### [ACTION ITEM]
Reproduce exactly the lines below from the one containing "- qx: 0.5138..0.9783" through the one containing "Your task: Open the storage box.", including both, and nothing else.

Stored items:

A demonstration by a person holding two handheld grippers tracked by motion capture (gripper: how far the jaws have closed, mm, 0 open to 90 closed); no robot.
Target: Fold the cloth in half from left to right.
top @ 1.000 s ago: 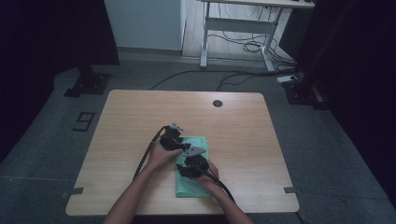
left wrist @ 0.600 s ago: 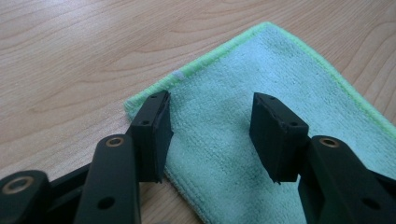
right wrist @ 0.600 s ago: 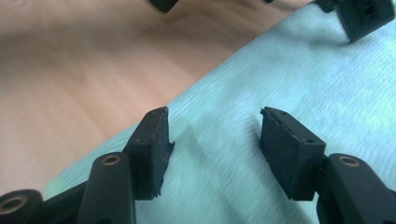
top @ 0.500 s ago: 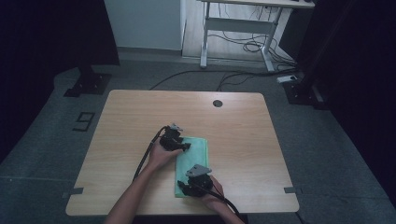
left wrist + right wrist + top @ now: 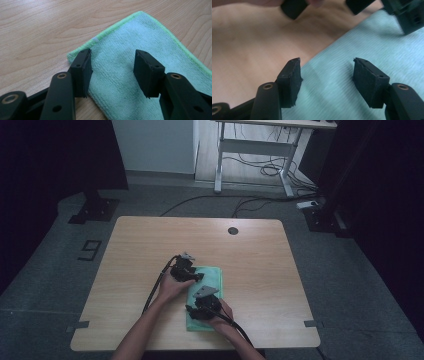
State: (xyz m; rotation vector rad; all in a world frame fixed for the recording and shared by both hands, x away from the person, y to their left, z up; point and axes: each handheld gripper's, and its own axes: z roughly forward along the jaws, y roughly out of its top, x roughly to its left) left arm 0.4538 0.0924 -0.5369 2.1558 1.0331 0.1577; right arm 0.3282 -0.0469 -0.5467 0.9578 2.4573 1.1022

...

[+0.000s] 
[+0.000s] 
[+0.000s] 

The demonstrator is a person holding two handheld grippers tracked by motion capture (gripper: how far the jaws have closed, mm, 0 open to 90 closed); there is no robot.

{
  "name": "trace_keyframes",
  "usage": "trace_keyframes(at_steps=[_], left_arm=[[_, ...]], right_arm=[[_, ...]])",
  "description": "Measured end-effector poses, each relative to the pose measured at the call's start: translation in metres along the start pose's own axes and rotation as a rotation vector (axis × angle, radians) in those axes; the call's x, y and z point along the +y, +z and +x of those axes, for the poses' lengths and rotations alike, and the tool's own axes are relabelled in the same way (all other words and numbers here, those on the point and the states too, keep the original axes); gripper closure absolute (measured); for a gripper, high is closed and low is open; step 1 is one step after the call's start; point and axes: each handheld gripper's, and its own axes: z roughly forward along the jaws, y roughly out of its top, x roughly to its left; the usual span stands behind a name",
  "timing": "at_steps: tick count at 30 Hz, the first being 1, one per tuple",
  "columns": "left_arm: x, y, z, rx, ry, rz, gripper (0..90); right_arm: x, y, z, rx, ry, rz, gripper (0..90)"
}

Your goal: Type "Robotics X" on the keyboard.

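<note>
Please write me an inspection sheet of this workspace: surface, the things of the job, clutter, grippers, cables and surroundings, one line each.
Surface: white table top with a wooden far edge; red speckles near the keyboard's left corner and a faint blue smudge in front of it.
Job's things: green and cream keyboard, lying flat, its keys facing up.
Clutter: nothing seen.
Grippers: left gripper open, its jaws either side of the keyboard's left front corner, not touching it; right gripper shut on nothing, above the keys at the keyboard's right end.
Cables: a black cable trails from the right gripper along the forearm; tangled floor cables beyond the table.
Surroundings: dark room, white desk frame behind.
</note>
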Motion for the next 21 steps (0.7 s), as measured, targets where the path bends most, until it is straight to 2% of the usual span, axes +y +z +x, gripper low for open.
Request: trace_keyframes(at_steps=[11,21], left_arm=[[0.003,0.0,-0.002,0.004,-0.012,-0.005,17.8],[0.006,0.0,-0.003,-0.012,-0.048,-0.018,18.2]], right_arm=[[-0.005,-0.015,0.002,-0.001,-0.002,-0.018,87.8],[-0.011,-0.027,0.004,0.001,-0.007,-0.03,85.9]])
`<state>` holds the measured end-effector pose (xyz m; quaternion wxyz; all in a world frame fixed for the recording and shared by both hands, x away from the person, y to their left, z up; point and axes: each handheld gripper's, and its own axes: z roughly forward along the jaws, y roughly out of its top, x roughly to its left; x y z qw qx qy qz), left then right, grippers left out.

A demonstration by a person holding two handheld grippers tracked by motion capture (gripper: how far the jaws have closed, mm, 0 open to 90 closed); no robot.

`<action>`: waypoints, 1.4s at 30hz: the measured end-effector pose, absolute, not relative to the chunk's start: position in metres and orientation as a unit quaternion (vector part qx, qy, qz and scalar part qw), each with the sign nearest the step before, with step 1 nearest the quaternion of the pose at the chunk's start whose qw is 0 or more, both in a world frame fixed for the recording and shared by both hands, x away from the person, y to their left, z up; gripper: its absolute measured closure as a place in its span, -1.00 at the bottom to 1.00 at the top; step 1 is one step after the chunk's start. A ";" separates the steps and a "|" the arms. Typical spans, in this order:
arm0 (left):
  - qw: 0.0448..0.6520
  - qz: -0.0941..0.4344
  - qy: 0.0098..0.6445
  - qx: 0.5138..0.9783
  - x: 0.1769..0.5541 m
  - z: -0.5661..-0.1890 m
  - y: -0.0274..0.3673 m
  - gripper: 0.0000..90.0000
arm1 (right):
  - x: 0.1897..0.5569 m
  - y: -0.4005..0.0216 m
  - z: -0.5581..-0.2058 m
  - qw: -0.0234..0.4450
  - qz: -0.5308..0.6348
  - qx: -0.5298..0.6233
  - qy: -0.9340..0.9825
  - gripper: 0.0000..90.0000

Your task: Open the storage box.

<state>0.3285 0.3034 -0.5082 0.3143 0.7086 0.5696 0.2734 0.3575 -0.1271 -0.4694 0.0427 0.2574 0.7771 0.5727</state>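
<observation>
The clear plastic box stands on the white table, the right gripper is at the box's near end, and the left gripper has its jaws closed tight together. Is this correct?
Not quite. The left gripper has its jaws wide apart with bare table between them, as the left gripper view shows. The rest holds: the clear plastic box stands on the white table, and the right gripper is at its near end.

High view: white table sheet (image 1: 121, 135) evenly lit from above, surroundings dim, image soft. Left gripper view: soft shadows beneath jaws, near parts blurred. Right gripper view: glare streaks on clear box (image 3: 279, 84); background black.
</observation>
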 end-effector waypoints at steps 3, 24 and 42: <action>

### [TASK OUTPUT]
  - qx: 0.5138..0.9783
  - x: 0.1769..0.5541 m
  - z: -0.5661..-0.1890 m
  - y: -0.0274..0.3673 m
  - gripper: 0.0000..90.0000
arm1 (right):
  - x: 0.1897..0.5569 m
  - y: -0.4005..0.0216 m
  - z: -0.5581..-0.2058 m
  - qw: -0.0234..0.4450
  - qz: -0.5308..0.6348
  - qx: -0.5298..0.6233
  - qy: -0.9340..0.9825
  - gripper: 0.0000..90.0000

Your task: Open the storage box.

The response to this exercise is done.